In a study to be presented today at the 46th Annual Meeting of the American Society of Hematology in San Diego, Howard Hughes Medical Institute (HHMI) researchers at the University of California, Los Angeles, and colleagues at M.D. Anderson Cancer Center and Bristol-Myers Squibb in Princeton, NJ, report the first data from human clinical trials of the new compound, BMS-354825. Their studies indicate that the drug can successfully overcome Gleevec resistance in patients in the early stages of chronic myeloid leukemia. Patients enrolled in the study had experienced a worsening of the disease or intolerance when treated with Gleevec.
Study leader, HHMI investigator Charles L. Sawyers, Neil P. Shah, and colleagues at UCLA's Jonsson Comprehensive Cancer Center, report that BMS-354825 successfully circumvented Gleevec (imatinib) resistance in 85 percent of the 36 patients treated with the drug during phase I clinical trials at UCLA and M.D. Anderson Cancer Center.

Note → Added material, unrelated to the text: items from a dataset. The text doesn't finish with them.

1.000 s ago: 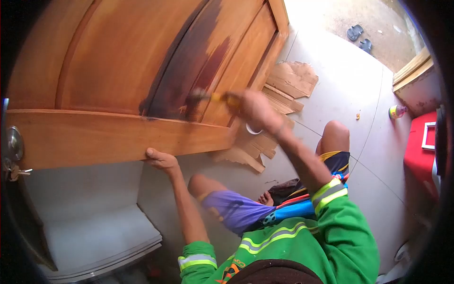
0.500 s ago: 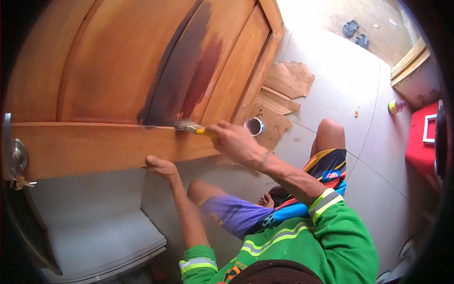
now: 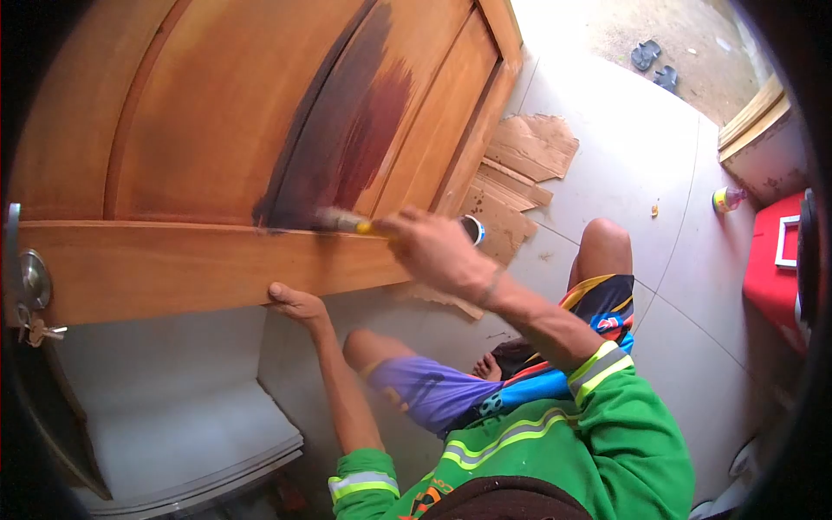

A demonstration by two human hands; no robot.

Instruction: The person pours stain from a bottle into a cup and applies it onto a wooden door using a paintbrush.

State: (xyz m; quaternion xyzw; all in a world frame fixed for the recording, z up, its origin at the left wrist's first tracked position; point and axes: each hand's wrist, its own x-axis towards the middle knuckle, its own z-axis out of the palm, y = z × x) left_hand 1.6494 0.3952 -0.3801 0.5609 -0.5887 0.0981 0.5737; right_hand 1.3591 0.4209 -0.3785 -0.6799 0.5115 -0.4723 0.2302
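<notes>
My right hand (image 3: 438, 256) is closed round the yellow handle of a paintbrush (image 3: 351, 222), whose bristles, blurred, touch the lower part of a door panel. A dark, wet-looking stain (image 3: 325, 143) with a reddish right side covers part of that panel on the wooden door (image 3: 217, 113). My left hand (image 3: 295, 304) holds the door's near edge, its thumb on the face and the other fingers hidden underneath. Partly behind my right hand, a small tub (image 3: 473, 230) stands on cardboard.
Torn cardboard (image 3: 533, 147) lies on the tiled floor (image 3: 607, 156). A door knob (image 3: 35, 279) with keys (image 3: 39, 331) is at the left. At the right are a bottle (image 3: 728, 199) and a red object (image 3: 767, 282). Sandals (image 3: 646, 55) lie at the top right.
Since a second ago, my right hand and the brush have come down towards the panel's lower end, and the reddish stain looks broader. My left hand keeps its place on the edge.
</notes>
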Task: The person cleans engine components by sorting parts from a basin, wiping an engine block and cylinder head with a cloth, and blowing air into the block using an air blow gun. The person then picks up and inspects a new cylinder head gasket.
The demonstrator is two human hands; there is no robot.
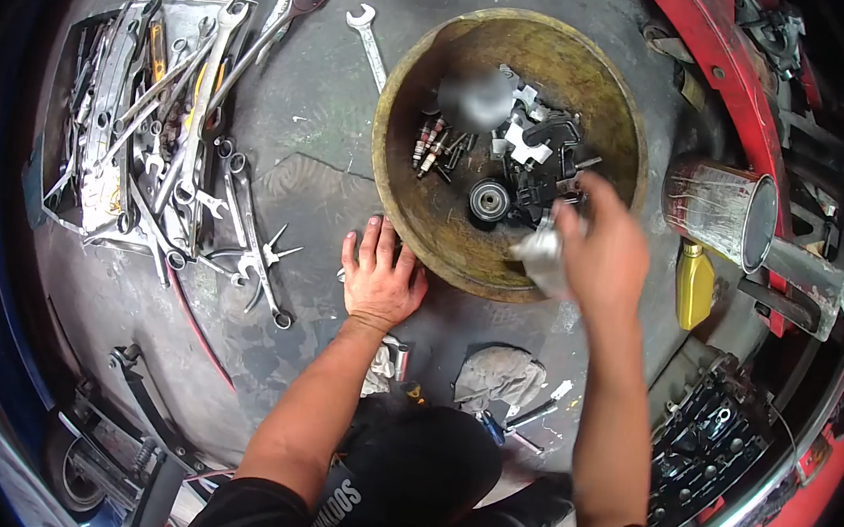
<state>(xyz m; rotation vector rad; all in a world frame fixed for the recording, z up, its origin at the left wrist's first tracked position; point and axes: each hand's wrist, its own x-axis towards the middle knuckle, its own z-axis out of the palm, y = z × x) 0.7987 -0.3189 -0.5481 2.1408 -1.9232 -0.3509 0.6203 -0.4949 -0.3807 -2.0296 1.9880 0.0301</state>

Resistance to Gleevec develops when patients acquire mutations in an enzyme that is targeted by Gleevec. Phase I clinical trials evaluate drug safety and toxicity at different dose levels in a small number of volunteers.

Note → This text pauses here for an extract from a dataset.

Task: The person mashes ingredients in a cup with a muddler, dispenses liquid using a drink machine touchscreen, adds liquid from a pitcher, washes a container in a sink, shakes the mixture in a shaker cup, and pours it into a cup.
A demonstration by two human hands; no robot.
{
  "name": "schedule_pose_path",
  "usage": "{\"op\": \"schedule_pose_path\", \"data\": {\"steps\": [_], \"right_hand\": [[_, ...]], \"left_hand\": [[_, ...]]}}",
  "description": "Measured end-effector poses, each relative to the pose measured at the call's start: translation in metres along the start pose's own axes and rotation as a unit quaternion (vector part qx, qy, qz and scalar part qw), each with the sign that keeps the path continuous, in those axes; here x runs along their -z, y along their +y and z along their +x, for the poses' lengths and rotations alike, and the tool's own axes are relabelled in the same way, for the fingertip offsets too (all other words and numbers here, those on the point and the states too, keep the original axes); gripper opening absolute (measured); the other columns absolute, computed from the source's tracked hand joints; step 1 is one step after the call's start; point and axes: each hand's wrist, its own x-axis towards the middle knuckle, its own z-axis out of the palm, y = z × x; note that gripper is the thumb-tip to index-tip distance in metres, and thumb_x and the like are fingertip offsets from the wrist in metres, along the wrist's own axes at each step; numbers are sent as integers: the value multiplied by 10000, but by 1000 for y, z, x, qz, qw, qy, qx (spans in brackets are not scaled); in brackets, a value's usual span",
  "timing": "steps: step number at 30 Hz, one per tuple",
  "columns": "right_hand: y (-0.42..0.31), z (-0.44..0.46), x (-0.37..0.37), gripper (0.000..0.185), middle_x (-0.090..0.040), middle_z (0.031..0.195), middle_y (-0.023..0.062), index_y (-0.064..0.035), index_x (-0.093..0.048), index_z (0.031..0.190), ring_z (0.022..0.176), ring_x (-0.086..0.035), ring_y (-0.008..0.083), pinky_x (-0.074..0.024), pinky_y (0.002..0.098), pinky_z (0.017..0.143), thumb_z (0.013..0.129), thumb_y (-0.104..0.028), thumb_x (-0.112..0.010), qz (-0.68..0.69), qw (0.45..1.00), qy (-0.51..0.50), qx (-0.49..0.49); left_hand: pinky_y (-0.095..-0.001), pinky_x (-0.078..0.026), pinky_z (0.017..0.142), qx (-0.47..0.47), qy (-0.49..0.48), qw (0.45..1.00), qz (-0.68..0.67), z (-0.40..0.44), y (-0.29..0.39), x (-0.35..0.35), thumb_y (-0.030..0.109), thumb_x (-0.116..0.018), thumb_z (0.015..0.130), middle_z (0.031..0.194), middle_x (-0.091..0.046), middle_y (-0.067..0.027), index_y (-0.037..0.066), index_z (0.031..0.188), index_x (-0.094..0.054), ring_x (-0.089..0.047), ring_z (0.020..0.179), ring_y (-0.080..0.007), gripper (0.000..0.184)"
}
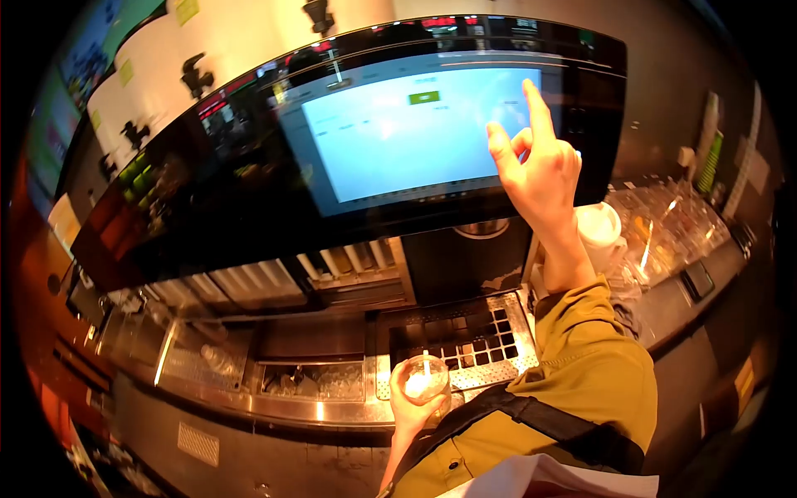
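My right hand [538, 162] is raised in front of a wide black machine's lit blue screen [415, 141]. Its index finger points up at the screen's upper right corner, the thumb stands apart, and the other fingers are curled with nothing in them. Whether the fingertip touches the glass cannot be told. Lower down, my left hand [408, 408] is wrapped round a clear cup [438, 383] with something pale inside. The cup is at the front left edge of a metal drip grate [516, 332].
Ice bins [311, 382] are set in the steel counter left of the grate. White containers with black taps [274, 25] stand behind the machine. Right of my forearm are a white tub [598, 224] and clear plastic containers [664, 224].
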Motion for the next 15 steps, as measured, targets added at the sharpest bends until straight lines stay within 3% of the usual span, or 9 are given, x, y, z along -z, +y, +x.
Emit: {"op": "schedule_pose_path", "data": {"steps": [5,15], "right_hand": [[25,5,5,573,-462,404,30,20,-463,1215,340,-476,187,-385,309,397,759,-292,-614,-49,999,12,-14],[27,10,7,546,-440,398,20,-24,-486,1219,336,-457,181,-381,297,399,763,-293,-617,-50,999,-6,-4]], "left_hand": [[-388,-348,966,13,4,1000,6,1,-4,-2,147,-779,551,1210,-436,-141,19,1261,-327,-447,1114,-254,851],[-387,-359,958,7,-6,1000,26,1,-1,0,171,-795,553,1208,-432,-136,31,1263,-333,-459,1097,-257,859]]}}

"Our study examined patients in all phases of CML, including the chronic phase, the accelerated phase, and blast crisis. The patients responded quite well to this new compound, and we observed no side effects," said Sawyers. "In fact, the results of this clinical trial match very closely with what we would have predicted the outcome to be based on our earlier studies of this drug in mice."